Crime & Justice

Last living Khmer Rouge leader defends innocence in final plea

Ho Chi Minh City, Vietnam, Aug 19 (EFE).- The last living Khmer Rouge leader Khieu Samphan defended his innocence Thursday in the final argument of his genocide conviction appeal, held in a court overseen by the United Nations in Cambodia, where his lawyers have tried to overturn his life sentence for four days.

“It does not matter what you decide or if I die in prison. I will die always remembering the suffering of my Cambodian people. I will die seeing that I am alone in front of you. I am judged symbolically more than for my acts as an individual,” Khieu Samphan told judges and prosecutors.

Samphan, 90, was sentenced in November 2018 along with Nuon Chea, or “Brother No. 2,” the ideologue of the Khmer Rouge, who died in August 2019 at 93 and with whom he also shared a life sentence for “crimes against humanity, extermination, political persecution and other inhumane acts.”

The court, created in 2006 with the official name of Extraordinary Chambers in the Courts of Cambodia, began Monday sessions to hear the arguments of both parties, which ended Thursday, although the trial would continue until Aug. 27 if necessary.

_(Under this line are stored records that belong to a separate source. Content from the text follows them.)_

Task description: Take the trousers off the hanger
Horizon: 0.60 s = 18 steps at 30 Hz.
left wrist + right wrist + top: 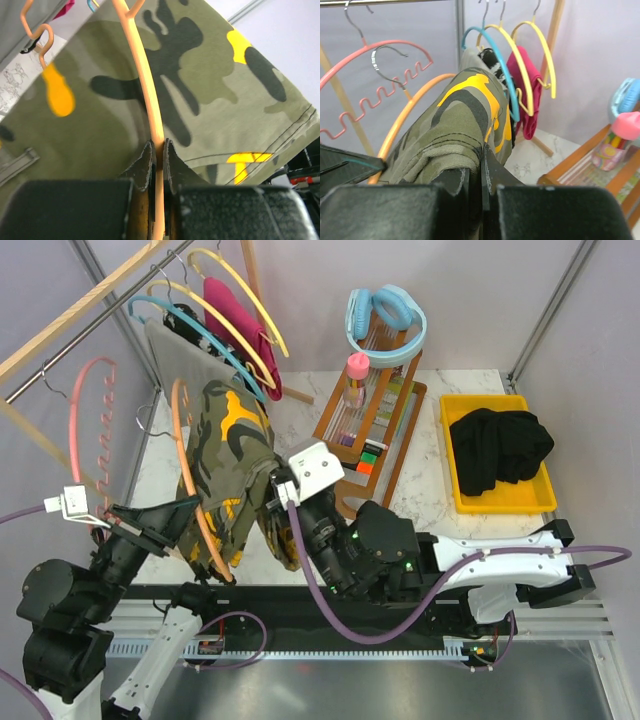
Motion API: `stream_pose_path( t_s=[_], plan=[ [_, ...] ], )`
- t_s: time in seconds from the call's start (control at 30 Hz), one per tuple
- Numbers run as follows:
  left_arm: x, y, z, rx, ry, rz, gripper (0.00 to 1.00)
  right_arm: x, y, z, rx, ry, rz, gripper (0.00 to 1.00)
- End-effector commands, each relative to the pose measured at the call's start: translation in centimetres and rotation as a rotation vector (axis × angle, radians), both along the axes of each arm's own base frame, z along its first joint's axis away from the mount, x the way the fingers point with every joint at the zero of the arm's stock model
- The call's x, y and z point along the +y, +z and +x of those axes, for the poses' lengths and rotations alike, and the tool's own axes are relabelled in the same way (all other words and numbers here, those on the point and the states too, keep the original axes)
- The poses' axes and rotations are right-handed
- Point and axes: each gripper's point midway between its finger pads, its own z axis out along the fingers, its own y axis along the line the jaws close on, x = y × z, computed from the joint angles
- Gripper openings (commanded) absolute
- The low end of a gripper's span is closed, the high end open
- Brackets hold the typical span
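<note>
1. Pinches the orange hanger (pixel 145 75) tight with the left pincer (pixel 157 146).
2. Grips the camouflage trousers (pixel 225 455) with the right pincer (pixel 477 167), cloth draped on that hanger.
3. Shows the black trousers (pixel 497 447) piled in the yellow tray (pixel 505 504) on the bench (pixel 430 490).

Crowded rail: the olive camouflage cloth trousers (pixel 225 455) on their orange plastic hanger (pixel 150 97) hang hemmed in, with a pink wavy hanger (pixel 72 430) to the left and a blue plastic hanger (pixel 506 75) and magenta garment (pixel 527 100) close behind. Open passage lies over the bare marble worktop (pixel 430 500) between the wooden rack (pixel 328 412) and the yellow plastic tray (pixel 500 502).
</note>
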Motion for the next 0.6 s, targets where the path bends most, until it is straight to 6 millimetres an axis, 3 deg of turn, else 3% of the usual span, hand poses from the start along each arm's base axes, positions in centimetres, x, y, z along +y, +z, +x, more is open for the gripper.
stream_pose_path(
  t_s=[0.0,0.23,0.43,0.47,0.5,0.57],
  plan=[
    [1.8,1.4,-0.5,-0.085,0.087,0.061,0.02,-8.9,8.3,1.4,0.004,-0.083,0.236,0.0],
    [2.4,1.7,-0.5,-0.094,0.118,0.088,0.02,-12.9,7.4,2.5,0.034,-0.154,0.242,0.0],
    [2.6,2.3,-0.7,-0.109,0.126,0.104,0.02,-15.0,4.8,2.4,0.054,-0.107,0.188,0.0],
    [2.7,2.4,-0.7,-0.113,0.128,0.104,0.02,-14.5,3.2,2.2,0.053,-0.088,0.162,0.0],
    [2.7,2.6,-0.9,-0.12,0.127,0.105,0.02,-15.9,3.0,2.2,0.061,-0.086,0.183,0.0],
    [2.7,2.7,-0.8,-0.119,0.129,0.107,0.02,-17.0,0.6,2.5,0.083,-0.108,0.143,0.0]
  ],
)
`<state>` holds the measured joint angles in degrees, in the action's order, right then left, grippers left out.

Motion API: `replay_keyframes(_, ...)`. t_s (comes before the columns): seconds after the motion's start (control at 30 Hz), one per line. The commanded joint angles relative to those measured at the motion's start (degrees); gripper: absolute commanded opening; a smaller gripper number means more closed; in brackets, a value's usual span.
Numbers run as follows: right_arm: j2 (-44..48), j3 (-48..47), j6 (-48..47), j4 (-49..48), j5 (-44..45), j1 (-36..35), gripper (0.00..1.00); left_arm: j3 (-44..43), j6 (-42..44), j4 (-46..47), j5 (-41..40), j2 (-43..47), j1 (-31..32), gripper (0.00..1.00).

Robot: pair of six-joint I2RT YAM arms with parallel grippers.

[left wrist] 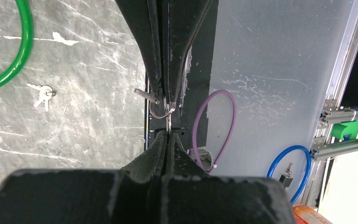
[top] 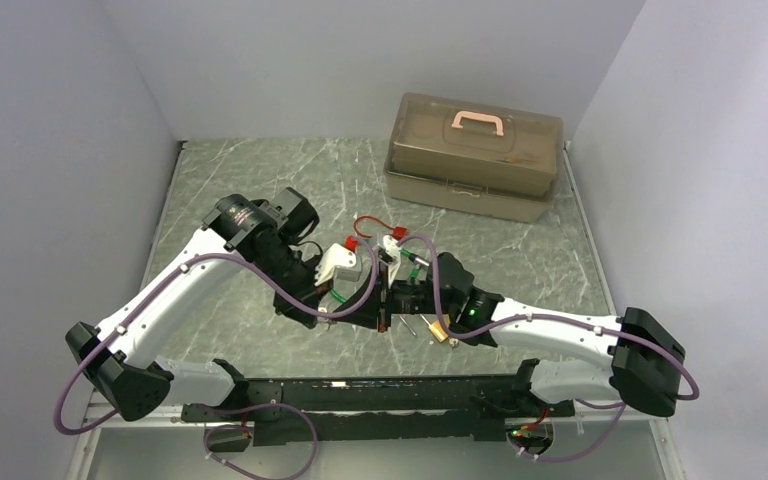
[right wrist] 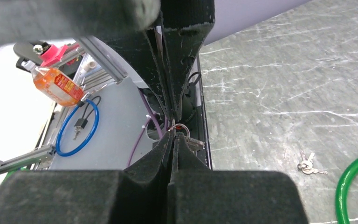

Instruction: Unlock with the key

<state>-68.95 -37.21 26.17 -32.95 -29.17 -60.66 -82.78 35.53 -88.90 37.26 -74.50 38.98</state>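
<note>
Now left pincer (left wrist: 168, 136), right pincer (right wrist: 173, 135) tip to tip, both clamped on key bunch (left wrist: 161, 108) (padlock (top: 441, 330) on table (top: 260, 180)).

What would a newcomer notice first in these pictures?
The left end effector and right end effector meet tip to tip mid-table, both shut on a small key set. A brown toolbox with a pink handle stands at the far right; a green cable loop lies beside the arms.

Plain pale grey walls (top: 360, 60) enclose three sides of a grey-green marbled table (top: 530, 255), white-veined, under soft, even light.
</note>
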Motion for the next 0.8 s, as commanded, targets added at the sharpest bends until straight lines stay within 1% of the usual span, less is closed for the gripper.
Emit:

In a serene tone and with some resignation, Samphan went over in a speech with nationalist overtones the accusations and convictions for killings against Vietnamese residents in Cambodia or members of the minority Cham ethnic group and denied his involvement in all of them.

His only concession was referring to the reproduction of his speeches from his time in power (1976-1979), in which he pointed to Vietnamese residents in Cambodia, attributing them to the war with Vietnam and his desire to protect the country against the invading army.

“The independence and territorial integrity of the borders were always my objective. My objective was not to encourage attacks against civilians,” he said during his speech, broadcast over the Internet by the court.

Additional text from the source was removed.